Is this value a typo instead of ...F441?
 
D

Dejan Rodiger

(e-mail address removed) said the following on 9.08.2005 19:29:
We are working on a data file reader and extraction tool for an old
MS-DOS accounting system dating back to the mid 80's.

Could you tell us what is the extension of those files?

Could you post full 5-10 records (ASCII + HEX)?
 
D

Dejan Rodiger

(e-mail address removed) said the following on 9.08.2005 19:29:
Phone 1: 5616864700
Hex On Disk: C0DBA8ECF441

5616864700(10)=14ECA8DBC(16)
14 EC A8 DB C leftshift by 4 bits (it will add 0 on last C)
C0 DB A8 EC 14 00 write bytes from right to left
C0 DB A8 EC F4 41 Add E041
Phone 1: 8003346488
Hex On Disk: 800396d0fd41

8003346488(10)=1DD096038(16)
1D D0 96 03 8
80 03 96 D0 1D 00
80 03 96 d0 fd 41 Add E041

But works only for Phone 1 :)
 
G

geskerrett

the extension on the files is *.mas but I a pretty sure it is not
relevant. I beleive it used by the application.

I can posted records as it will take up to much space.
But all three phone numbers are stored in 8 bytes with null bytes (ie.
00) stored in the leading positions (ie. the left hand side)

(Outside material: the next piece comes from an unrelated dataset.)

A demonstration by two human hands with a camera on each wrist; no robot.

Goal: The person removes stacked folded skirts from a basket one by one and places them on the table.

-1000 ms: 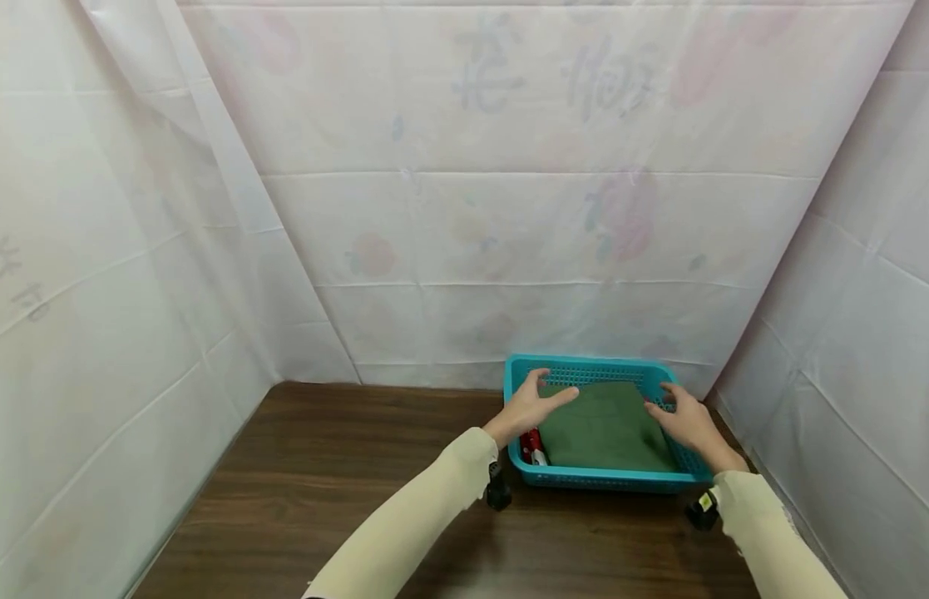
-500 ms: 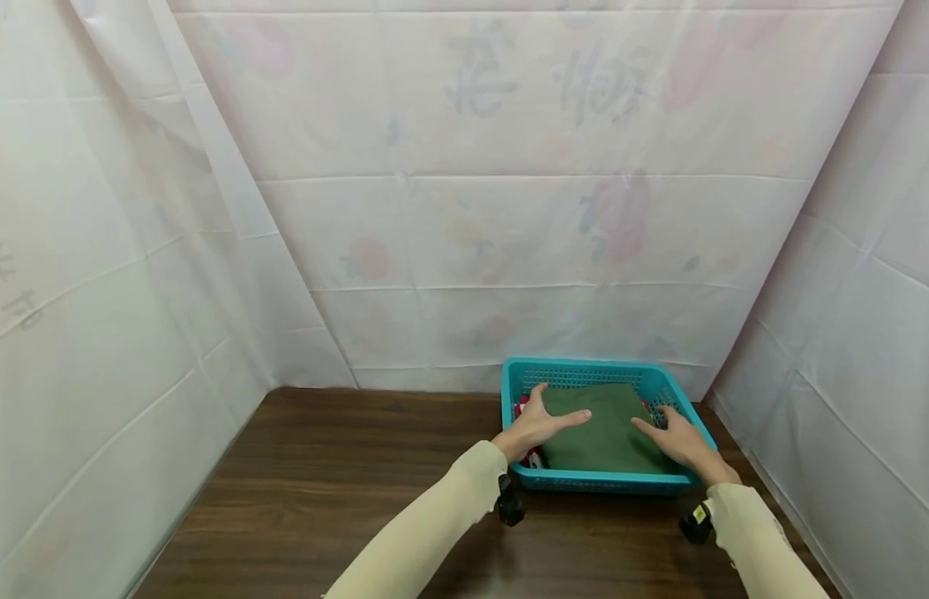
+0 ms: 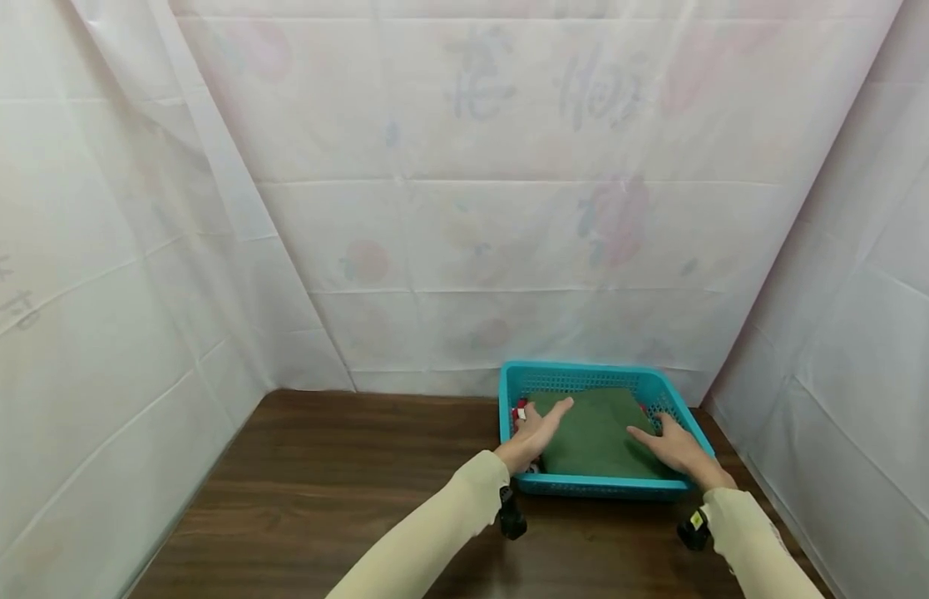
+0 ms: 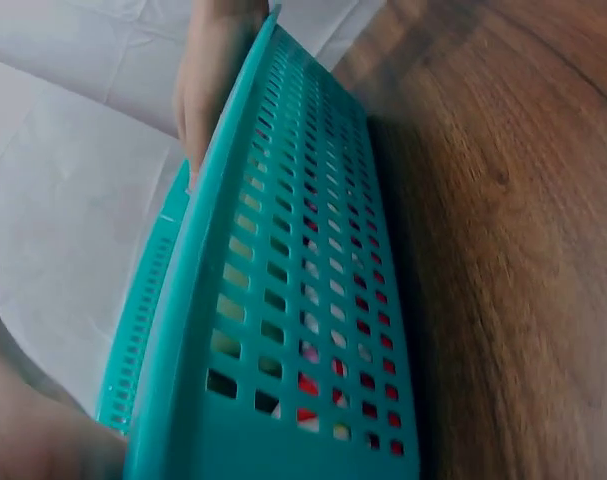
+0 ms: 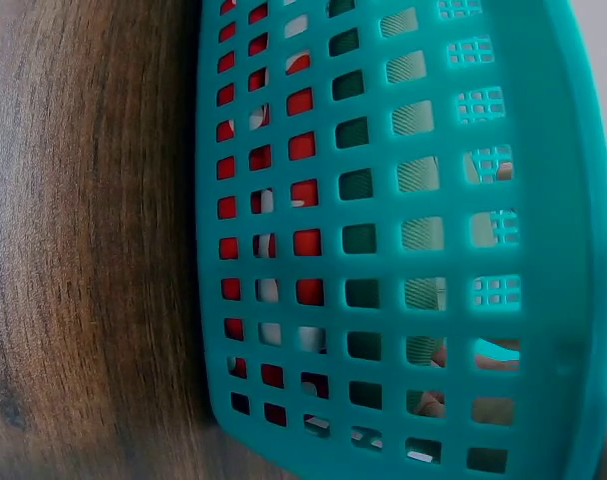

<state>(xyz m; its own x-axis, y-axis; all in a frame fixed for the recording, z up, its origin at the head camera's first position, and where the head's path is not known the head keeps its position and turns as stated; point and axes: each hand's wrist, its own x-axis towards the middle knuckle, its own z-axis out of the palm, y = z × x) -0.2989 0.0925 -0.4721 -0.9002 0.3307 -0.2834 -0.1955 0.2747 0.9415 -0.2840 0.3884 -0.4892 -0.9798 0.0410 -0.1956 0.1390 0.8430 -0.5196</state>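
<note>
A folded dark green cloth (image 3: pixel 595 437) lies in a turquoise plastic basket (image 3: pixel 606 482), over red and white items (image 3: pixel 520 411). My left hand (image 3: pixel 531 437) reaches in at the left side, thumb extended over the cloth's edge and fingers down beside it. My right hand (image 3: pixel 677 449) is over the right side, its thumb at the cloth and its fingers toward the basket's right wall. In the left wrist view the left hand (image 4: pixel 33 410) is blurred beside the basket's rim. Through the holes in the right wrist view, the cloth (image 5: pixel 361 240) shows above red items (image 5: pixel 305 195).
The basket stands on a dark wooden table (image 3: pixel 322 482) near its back right corner. White sheets hang behind (image 3: pixel 434 249) and at both sides, the right sheet (image 3: pixel 831 399) close by the right arm. Black wrist cameras (image 3: pixel 512 516) sit under both wrists.
My left hand has gone deeper along the cloth's left side, its fingers now lower and its thumb turned up. The right hand has moved slightly left onto the cloth's edge.
</note>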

I do have some more examples;

I have inserted the leading null bytes and seperated with spaces for
clarity.

Ex #1) 333-3333
Hex On disk: 00 00 00 80 6a 6e 49 41

Ex #2) 666-6666
Hex On disk: 00 00 00 80 6a 6e 59 41

Ex#3) 777-7777
Hex On Disk: 00 00 00 40 7C AB 5D 41

Ex#4) 123-4567
Hex On Disk: 00 00 00 00 87 D6 32 41

Ex#5) 000-0001
Hex On disk: 00 00 00 00 00 00 F0 3F

Ex#6) 999-9999
Hex On disk: 00 00 00 E0 CF 12 63 41
 
C

Christopher Subich

Dejan said:
8003346488(10)=1DD096038(16)
1D D0 96 03 8
80 03 96 D0 1D 00
80 03 96 d0 fd 41 Add E041

I'm pretty sure that the last full byte is a parity check of some sort.
I still thing that Phone2 (..F1) is a typo and should be 41. Even if
it's not, it could be a more detailed parity (crc-like?) check.

If the F1/41 is a typo, the last byte is ..41 if the parity of the other
40 bits is odd, and ..42 if the parity is even. (Since ..41 and ..42
each have two 1s, it does not change the parity of the entire string).
If not, Lucy has some 'splaining to do.

Taking the last byte out of ther equation entirely, 40 bytes for 10
decimal numbers is 4 bytes / number, meaning there is some redundancy
still in the remainder (the full 10-digit number can be expressed with
room to spare in 36 bits).

Thinking like an 80s Mess-Dos programmer, 32-bit math is out of the
question since the CPU doesn't support it. Five decimal digits already
pushes the 16-bit boundary, so thinking of using the full phone number
or any computation is insane.

#1/#2 and #4/#5 share both the first five digits of the real phone
number and the last 16 bits of the remaining expression. Both pairs
*also* share bits 5-8 (the second hex digit).

Therefore, we may possibly conclude that digits 5-10 are stored in bits
5-8 and 21-36. This is an even 20 of the 40 data-bits. In fact, bits
6-8 of all expamples given were all 0, but since I can't find an
equivalent always-x set for the other 5 digits I'm not sure that this is
significant.

Therefore:
95442 = 8c701 = 1 + c701 (?)
56168 = 0ECF4 = 0 + ecf4 (?)

I'm not coming up with a terribly useful algorithm from this, though. :/
My guess is that somewhere, there's a boolean check based on whether a
digit is >= 6 [maybe 3?] (to prevent running afoul of 16-bitness). I'm
also 90% sure that the first and second halves of the phone number are
processed separately, at mostly, for the same reason.
 
R

Roel Schroeven

Dejan said:
(e-mail address removed) said the following on 9.08.2005 19:29:



5616864700(10)=14ECA8DBC(16)
14 EC A8 DB C leftshift by 4 bits (it will add 0 on last C)
C0 DB A8 EC 14 00 write bytes from right to left
C0 DB A8 EC F4 41 Add E041




8003346488(10)=1DD096038(16)
1D D0 96 03 8
80 03 96 D0 1D 00
80 03 96 d0 fd 41 Add E041

But works only for Phone 1 :)

E041 is some kind of checksum perhaps?
 
G

geskerrett

You are correct, that was a typo.
the second example should end in F441.

Thanks.
 
G

Grant Edwards

I can posted records as it will take up to much space. But all
three phone numbers are stored in 8 bytes with null bytes (ie.
00) stored in the leading positions (ie. the left hand side)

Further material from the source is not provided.